Entonces se hizo un silencio y seguimos allí quietos. Yo me volví y miré afuera. Las niñas se habían ido del porche.
—Ven a sentarte, Henry —dijo mi tía Anna. Yo seguí allí de pie.
—Gracias, estoy bien así.
—Anna —dijo mi madre— ¿estás segura de que John va a volver?
—Volverá cuando se canse de las zorras —dijo mi padre.
—John quiere a sus hijas —dijo Anna.
—He oído que los polis andan detrás de él por algo más.
—¿Qué?
—Por violación.
—¿Violación?
—Sí, Anna, eso he oído. Iba un día con su motocicleta y se encontró a una chica haciendo auto-stop. La montó tras él y en mitad del camino John vio de repente un garaje vacío. Se metió allí, cerró la puerta y violó a la chica.
—¿Cómo lo sabes?
—¿Que cómo lo sé? La policía vino a verme y me lo dijo, me preguntaron dónde estaba.
—¿Se lo dijiste?
—¿Para qué? ¿Para que lo metiesen en la cárcel y así se evadiese de sus responsabilidades? Eso quisiera él.
—Yo no lo veo así.
—No pensarás que yo estoy por la violación…

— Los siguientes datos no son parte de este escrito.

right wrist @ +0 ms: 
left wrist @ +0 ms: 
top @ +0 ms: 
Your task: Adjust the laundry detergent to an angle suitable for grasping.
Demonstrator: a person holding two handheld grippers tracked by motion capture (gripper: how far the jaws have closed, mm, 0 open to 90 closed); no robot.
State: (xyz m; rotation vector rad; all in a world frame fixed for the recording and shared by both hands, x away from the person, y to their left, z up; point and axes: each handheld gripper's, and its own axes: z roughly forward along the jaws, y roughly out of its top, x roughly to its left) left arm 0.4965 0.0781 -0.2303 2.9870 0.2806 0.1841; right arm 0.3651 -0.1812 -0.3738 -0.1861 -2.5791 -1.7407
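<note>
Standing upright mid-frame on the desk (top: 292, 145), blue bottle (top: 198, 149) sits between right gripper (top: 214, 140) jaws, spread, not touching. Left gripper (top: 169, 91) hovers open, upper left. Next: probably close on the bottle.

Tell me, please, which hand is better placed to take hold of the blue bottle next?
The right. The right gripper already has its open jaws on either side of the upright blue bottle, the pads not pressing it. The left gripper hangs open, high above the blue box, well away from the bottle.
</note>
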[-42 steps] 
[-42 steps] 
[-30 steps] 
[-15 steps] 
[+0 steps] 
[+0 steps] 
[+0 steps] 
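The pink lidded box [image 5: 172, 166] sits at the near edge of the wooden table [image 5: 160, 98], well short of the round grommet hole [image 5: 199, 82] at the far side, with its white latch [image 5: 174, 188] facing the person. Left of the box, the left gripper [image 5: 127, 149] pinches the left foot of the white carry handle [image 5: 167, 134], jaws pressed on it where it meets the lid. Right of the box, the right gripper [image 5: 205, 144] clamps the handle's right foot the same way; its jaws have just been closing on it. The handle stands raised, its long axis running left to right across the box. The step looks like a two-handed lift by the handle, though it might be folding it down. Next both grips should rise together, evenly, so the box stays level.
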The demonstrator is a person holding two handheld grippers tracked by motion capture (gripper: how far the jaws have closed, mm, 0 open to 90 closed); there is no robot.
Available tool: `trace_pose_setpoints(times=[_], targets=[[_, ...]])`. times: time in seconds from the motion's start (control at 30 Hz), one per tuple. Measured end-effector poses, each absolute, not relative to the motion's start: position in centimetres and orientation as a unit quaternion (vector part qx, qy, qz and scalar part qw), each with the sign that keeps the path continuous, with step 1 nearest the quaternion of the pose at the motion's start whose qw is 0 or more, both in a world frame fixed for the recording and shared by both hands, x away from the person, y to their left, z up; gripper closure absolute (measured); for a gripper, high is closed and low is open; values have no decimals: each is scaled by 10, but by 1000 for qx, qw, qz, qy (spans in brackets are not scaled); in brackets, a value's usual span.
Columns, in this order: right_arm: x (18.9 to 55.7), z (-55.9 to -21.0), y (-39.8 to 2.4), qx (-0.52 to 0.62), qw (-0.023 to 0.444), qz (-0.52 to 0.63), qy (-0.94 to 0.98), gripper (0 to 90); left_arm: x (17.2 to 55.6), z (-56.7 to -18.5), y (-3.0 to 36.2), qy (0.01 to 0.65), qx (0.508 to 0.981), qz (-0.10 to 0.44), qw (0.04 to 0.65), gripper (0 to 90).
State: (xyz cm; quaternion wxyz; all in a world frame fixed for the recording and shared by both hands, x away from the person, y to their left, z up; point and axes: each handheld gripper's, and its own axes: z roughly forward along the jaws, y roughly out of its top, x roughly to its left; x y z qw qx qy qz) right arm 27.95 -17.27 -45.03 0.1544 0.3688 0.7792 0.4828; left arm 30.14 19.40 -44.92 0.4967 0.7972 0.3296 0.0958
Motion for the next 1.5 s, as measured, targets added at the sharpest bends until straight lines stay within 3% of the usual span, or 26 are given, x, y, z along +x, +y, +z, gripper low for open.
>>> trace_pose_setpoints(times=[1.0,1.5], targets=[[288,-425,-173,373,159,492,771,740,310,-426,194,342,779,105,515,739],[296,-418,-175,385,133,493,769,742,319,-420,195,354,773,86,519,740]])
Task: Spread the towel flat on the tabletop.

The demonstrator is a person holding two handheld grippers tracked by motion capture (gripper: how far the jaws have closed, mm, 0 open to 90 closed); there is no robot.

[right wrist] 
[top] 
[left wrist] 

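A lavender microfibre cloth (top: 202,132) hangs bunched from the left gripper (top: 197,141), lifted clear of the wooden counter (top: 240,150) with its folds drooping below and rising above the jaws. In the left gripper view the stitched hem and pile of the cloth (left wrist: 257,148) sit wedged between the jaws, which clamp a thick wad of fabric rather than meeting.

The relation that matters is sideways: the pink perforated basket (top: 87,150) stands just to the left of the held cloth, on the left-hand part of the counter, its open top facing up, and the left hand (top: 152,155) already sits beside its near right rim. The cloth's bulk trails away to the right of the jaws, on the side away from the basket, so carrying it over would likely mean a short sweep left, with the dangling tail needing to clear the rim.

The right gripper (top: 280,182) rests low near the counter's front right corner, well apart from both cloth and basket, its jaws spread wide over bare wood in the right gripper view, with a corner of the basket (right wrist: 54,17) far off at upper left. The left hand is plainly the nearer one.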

—A veces un hombre no puede evitar lo que hace.
—¿Qué?
—Me refiero a que, después de tener a las niñas y con este tipo de vida, con las preocupaciones y todo lo demás… yo ya no tengo un buen aspecto. El vio a una joven, le gustó… ella montó en su moto, ya sabes, le rodeó con los brazos…

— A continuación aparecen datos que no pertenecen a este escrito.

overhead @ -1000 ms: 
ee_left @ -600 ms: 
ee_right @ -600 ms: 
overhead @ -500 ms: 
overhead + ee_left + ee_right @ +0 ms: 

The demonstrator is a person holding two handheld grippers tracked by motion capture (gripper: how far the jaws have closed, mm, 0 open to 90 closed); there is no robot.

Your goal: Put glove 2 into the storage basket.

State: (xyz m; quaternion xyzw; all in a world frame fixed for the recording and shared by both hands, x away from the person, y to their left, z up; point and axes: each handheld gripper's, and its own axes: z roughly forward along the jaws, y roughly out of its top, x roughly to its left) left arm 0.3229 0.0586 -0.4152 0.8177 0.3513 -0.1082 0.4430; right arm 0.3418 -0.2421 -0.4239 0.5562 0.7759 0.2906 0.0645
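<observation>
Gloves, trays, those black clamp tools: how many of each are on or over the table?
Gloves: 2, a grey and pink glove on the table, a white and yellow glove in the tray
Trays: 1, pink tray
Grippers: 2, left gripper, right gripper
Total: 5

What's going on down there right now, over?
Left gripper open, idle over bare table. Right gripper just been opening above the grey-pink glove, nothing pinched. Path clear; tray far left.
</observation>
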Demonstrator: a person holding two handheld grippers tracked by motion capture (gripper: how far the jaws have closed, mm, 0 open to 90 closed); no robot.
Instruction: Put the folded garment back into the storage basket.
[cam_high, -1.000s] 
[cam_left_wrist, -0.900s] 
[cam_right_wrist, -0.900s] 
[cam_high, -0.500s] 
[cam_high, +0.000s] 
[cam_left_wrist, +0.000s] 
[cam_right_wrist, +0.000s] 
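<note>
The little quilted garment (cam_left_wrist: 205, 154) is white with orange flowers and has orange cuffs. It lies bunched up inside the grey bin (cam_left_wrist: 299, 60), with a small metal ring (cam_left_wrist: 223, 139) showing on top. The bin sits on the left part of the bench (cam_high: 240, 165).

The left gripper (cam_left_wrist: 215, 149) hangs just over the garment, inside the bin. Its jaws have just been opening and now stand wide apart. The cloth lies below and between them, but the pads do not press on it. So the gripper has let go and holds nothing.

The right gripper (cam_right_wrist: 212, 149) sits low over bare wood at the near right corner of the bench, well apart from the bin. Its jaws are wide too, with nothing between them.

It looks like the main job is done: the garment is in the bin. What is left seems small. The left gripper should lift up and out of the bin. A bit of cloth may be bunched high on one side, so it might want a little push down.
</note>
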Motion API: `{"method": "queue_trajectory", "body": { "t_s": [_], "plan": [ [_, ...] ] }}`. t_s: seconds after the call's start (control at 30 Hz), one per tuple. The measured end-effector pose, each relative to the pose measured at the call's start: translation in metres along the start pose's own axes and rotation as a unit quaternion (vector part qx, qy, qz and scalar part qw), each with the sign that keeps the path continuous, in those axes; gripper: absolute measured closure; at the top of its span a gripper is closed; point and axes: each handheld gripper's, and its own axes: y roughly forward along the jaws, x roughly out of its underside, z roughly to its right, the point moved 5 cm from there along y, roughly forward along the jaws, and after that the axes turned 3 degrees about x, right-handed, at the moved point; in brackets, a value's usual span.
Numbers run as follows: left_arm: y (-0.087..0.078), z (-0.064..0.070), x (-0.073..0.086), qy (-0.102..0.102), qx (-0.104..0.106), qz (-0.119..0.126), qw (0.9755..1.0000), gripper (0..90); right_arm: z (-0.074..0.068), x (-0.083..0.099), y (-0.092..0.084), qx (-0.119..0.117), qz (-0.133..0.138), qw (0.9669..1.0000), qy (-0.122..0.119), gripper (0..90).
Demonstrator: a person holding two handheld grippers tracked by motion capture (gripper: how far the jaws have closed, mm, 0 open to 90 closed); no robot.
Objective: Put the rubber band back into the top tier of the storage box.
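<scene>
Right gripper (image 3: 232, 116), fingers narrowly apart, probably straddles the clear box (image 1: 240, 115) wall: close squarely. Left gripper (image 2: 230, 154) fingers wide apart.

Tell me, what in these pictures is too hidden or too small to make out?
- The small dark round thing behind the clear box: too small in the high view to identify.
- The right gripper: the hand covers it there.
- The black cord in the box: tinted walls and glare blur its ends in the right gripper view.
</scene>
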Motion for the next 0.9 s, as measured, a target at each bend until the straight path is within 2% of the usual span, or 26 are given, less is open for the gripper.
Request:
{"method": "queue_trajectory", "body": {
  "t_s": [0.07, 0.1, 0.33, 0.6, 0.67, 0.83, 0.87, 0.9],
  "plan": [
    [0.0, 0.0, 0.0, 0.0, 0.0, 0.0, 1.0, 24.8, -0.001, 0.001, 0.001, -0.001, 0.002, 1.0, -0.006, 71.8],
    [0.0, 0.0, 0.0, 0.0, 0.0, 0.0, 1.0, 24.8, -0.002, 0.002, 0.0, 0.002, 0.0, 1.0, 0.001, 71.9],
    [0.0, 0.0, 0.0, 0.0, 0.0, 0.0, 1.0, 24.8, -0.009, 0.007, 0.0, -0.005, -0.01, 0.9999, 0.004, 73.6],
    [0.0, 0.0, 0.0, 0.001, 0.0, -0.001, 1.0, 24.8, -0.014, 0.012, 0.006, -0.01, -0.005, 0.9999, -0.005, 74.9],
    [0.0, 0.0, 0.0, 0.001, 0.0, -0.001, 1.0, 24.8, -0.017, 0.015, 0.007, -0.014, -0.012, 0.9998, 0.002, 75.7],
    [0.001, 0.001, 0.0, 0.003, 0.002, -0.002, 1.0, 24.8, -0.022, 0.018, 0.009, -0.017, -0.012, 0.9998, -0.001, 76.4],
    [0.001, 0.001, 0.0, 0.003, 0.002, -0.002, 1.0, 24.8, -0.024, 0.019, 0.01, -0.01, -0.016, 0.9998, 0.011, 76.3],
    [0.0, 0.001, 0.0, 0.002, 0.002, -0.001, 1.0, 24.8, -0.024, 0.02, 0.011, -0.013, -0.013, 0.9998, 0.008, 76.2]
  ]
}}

—¿Qué? —dijo mi padre—. ¿Te gustaría a ti que te violasen?
—Supongo que no.
—Bueno, pues estoy seguro de que a la chica tampoco le gustó.
Apareció una mosca y se puso a dar vueltas alrededor de la mesa. La observamos.
—Aquí no hay nada que comer —dijo mi padre—. Esta mosca ha venido al lugar equivocado.
La mosca comenzó a hacerse más pesada. Daba vueltas más cerradas y no paraba de zumbar. Cuanto más cerradas eran sus vueltas, más fuerte se hacía su zumbido.
—¿No le dirás a la policía que John puede que venga a casa? —le preguntó mi tía a mi padre.
—No pienso dejar que se libre del anzuelo tan fácilmente —dijo mi padre. La mano de mi madre hizo un brusco movimiento. Se cerró y volvió a bajar a la mesa.